兩人循聲望過,門口往右竟還有一條小路。待走到路盡頭,也不知那打手做了什麼,就聽一陣悶悶的轟隆聲響,三人走過的路上顯出一條往下的密道。密道兩側燃了燈火,可密道本身蜿蜒曲折,也不知其後頭是個什麼景象。
打手讓開了道路:「貴客從這裡下去便可,賭坊管理人正在耐心等候二位的到來。」
兩人聞言不再駐足,一前一後,沿著密道拾級而下。
耳邊能聽到頭頂密道緩緩關閉的悶重聲響,待兩人謹慎著邁出密道,四下打量一番周圍環境,才發現此處竟如尋常寢屋那般,桌椅床榻樣樣不缺。可能由於在地下的緣故,儘管室內點了燭台,光線仍舊暗淡。

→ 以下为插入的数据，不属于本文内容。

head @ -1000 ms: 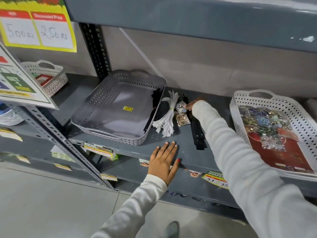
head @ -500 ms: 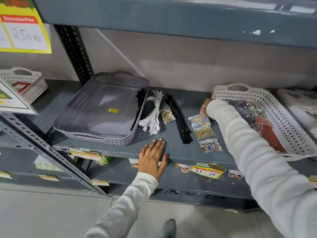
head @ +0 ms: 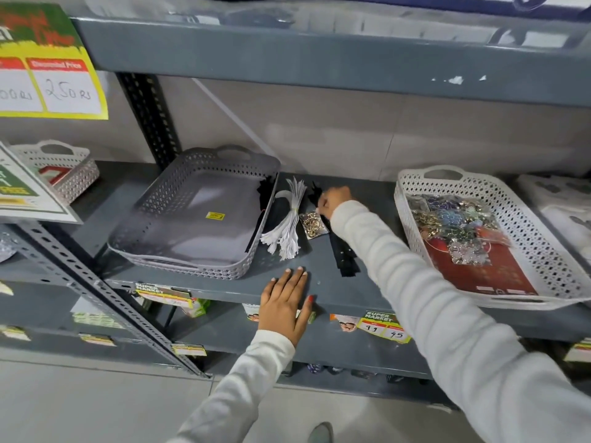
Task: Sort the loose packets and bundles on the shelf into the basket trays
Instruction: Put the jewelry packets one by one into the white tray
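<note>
A grey basket tray (head: 179,262) sits on the shelf at the left, with black strips (head: 264,195) draped over its right wall. To its right lie a white tied bundle (head: 287,225), a clear packet of gold pieces (head: 314,223) and a black strip bundle (head: 344,259). My right hand (head: 334,198) reaches over these, fingers curled at the black bundle's far end, just above the gold packet. I cannot see whether it grips anything. My left hand (head: 284,302) rests flat on the shelf's front edge, holding nothing. A white basket tray (head: 543,247) at the right holds several jewellery packets (head: 447,225).
Another small white basket (head: 64,167) stands far left behind a slotted upright post (head: 150,123). A shelf overhangs above. Price tags (head: 383,327) hang on the shelf's front lip. White goods (head: 563,206) lie at the far right. My right sleeve hides the shelf between the black bundle and the white tray.
My right hand has moved left from the white tray's edge back to the black bundle's far end. The three small packets seen beside the tray are now out of sight behind my sleeve.
</note>
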`<state>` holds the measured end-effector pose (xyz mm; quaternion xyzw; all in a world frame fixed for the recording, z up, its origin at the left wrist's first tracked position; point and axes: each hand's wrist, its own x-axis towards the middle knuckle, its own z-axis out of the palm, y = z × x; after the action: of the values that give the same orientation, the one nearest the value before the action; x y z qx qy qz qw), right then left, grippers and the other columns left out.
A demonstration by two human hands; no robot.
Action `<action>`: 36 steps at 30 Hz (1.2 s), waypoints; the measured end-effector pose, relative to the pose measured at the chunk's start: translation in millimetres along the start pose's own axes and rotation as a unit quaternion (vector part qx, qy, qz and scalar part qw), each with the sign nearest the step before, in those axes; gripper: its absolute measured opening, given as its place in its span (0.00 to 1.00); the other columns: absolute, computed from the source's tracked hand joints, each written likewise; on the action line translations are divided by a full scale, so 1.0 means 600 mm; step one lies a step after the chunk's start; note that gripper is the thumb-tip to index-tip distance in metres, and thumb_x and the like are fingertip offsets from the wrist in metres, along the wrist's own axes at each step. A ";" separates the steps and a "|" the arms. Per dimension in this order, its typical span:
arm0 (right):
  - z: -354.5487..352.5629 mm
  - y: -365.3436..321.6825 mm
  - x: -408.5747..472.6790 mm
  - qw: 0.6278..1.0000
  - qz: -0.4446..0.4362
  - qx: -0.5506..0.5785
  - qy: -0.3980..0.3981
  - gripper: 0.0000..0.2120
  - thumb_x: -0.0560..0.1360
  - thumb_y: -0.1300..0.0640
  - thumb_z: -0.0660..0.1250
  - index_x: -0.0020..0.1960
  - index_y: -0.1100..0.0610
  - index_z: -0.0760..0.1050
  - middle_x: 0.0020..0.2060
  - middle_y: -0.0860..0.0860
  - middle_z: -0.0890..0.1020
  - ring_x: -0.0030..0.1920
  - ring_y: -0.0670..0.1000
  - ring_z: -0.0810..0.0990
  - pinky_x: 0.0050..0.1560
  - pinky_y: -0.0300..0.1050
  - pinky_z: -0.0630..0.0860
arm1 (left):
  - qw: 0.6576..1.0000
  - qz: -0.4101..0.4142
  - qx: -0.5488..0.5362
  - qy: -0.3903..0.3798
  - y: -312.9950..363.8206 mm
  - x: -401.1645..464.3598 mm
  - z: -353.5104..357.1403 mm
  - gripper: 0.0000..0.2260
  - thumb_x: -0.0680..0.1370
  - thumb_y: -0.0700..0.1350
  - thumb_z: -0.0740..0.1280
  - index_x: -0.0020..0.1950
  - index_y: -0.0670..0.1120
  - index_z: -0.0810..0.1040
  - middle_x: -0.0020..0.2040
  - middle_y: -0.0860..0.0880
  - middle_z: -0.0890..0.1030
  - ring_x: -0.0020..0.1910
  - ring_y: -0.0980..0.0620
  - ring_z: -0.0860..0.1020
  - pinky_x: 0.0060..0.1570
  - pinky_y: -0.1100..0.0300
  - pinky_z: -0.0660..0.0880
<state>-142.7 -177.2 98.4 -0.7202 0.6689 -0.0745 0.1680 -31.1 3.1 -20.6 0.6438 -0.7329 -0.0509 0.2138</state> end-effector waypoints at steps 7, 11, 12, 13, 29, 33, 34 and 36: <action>0.047 -0.013 0.000 0.995 0.043 -0.089 -0.007 0.15 0.77 0.61 0.62 0.62 0.61 0.75 0.62 0.59 0.78 0.64 0.59 0.76 0.59 0.50 0.75 | 1.000 -0.003 -0.014 -0.001 0.003 -0.001 -0.003 0.30 0.82 0.57 0.40 0.64 0.46 0.77 0.64 0.50 0.78 0.65 0.52 0.72 0.68 0.61 0.50; 0.044 -0.015 0.005 0.993 0.086 -0.072 -0.023 0.16 0.76 0.61 0.62 0.64 0.60 0.74 0.64 0.57 0.77 0.65 0.58 0.76 0.61 0.50 0.74 | 1.000 -0.006 -0.015 -0.006 0.006 0.001 -0.004 0.31 0.82 0.57 0.40 0.63 0.46 0.78 0.63 0.50 0.79 0.62 0.50 0.77 0.67 0.59 0.56; 0.040 -0.011 0.003 0.993 0.094 -0.060 -0.035 0.17 0.76 0.61 0.62 0.65 0.60 0.73 0.65 0.58 0.77 0.65 0.59 0.76 0.61 0.50 0.74 | 1.000 -0.006 -0.015 -0.004 0.005 0.001 -0.004 0.30 0.82 0.57 0.40 0.63 0.46 0.78 0.63 0.50 0.79 0.62 0.50 0.77 0.68 0.60 0.54; 0.037 -0.008 0.003 0.994 0.097 -0.037 -0.045 0.18 0.75 0.61 0.63 0.65 0.61 0.72 0.65 0.58 0.76 0.65 0.59 0.76 0.62 0.50 0.74 | 1.000 -0.005 -0.014 -0.003 0.005 0.000 -0.004 0.30 0.82 0.57 0.40 0.64 0.47 0.78 0.64 0.50 0.79 0.63 0.50 0.77 0.68 0.60 0.52; -0.076 0.115 0.013 0.970 0.143 -0.195 -0.025 0.14 0.76 0.60 0.65 0.59 0.65 0.76 0.56 0.58 0.82 0.55 0.56 0.82 0.57 0.47 0.77 | 0.999 0.008 -0.008 0.032 0.002 0.001 0.008 0.21 0.76 0.52 0.55 0.63 0.46 0.79 0.62 0.50 0.80 0.61 0.49 0.78 0.66 0.58 0.56; -0.048 0.133 0.006 0.966 0.123 -0.224 -0.044 0.15 0.74 0.59 0.67 0.60 0.62 0.77 0.55 0.58 0.83 0.55 0.56 0.82 0.58 0.48 0.78 | 1.000 0.001 -0.015 0.022 0.001 0.000 0.007 0.25 0.82 0.55 0.46 0.64 0.46 0.78 0.63 0.50 0.79 0.63 0.50 0.75 0.68 0.61 0.51; -0.042 0.136 0.003 0.966 0.117 -0.225 -0.046 0.15 0.74 0.61 0.66 0.60 0.62 0.77 0.56 0.58 0.82 0.55 0.57 0.82 0.58 0.48 0.78 | 1.000 0.003 -0.016 0.019 0.001 0.000 0.005 0.24 0.82 0.55 0.48 0.64 0.46 0.78 0.63 0.50 0.79 0.63 0.50 0.75 0.68 0.61 0.50; -0.035 0.142 -0.003 0.967 0.111 -0.225 -0.043 0.16 0.75 0.63 0.64 0.62 0.64 0.75 0.58 0.59 0.81 0.58 0.58 0.81 0.59 0.49 0.77 | 1.000 0.004 -0.015 0.012 0.001 0.000 0.004 0.21 0.78 0.53 0.54 0.63 0.46 0.78 0.63 0.50 0.79 0.62 0.50 0.76 0.68 0.61 0.50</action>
<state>-229.8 -182.5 88.9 -0.6634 0.7362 0.1282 0.0377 -32.8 2.5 -22.7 0.6384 -0.7317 -0.0537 0.2326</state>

只是大致掃一圈,沒望見打手說過的賭坊管理人。二人心生疑惑,正欲再做觀察,突聞身側傳來聲音:「兩位貴客可是找我?」
「!」二人連忙循聲望過——不遠處的桌前,一個面上用布帛纏繞得僅餘一雙眼睛在外的怪人正坐得端正。
太過詭異,方才那裡明明一個東西都沒有……
也不知可是某種效果獨特的術法。易晗崢心裡琢磨著,不顯異常回問道:「閣下就是賭坊管理人?」
那人打扮奇異,脾氣倒不差,聽聞易晗崢問話,點了頭道:「正是,我聽我們的人說……你的願望竟是關於別人的?」
那怪人似是興致勃勃,從桌前起身向二人走來,抬起用布帛包裹的手指,指向易晗崢:「根據描述,你是那個幸運兒,」
他手指方向再一轉,指向季鳴霄:「而你,是他要許願的對象。」
「……真是有意思。」怪人感慨著,不待兩人出聲回應。
他饒有趣味地湊到季鳴霄身前,不掩好奇著問:「怎麼回事呢?你蒙了面,莫非是毀了容貌?哦不對……」他轉頭看易晗崢,「你也遮了面龐,起碼你的容貌應是好好的?」
「好好的。」易晗崢坦然承認,繼而問,「管理人又是為何纏了面容不示於人?」
「我嘛……?」賭坊管理人應是笑了笑,友好提議道,「不若這樣,你的偽裝揭了我看看,我就把我的也揭了?至於他嘛,他像是不容易,算了便……不不不,不對!」
「……?」易晗崢二人默默看管理人高聲喊叫著跳後兩步。
「不不不……」管理人大幅度搖著頭,倏而昂起臉來,眯縫起僅餘在外的一雙眼睛,「你二人還未老實交代,他究竟是不是毀了容貌?快說!」
二人也不知他緣何突然警惕而兇狠。只不過管理人的問話讓他二人無法說謊,否則揭了偽裝還是一樣要暴露。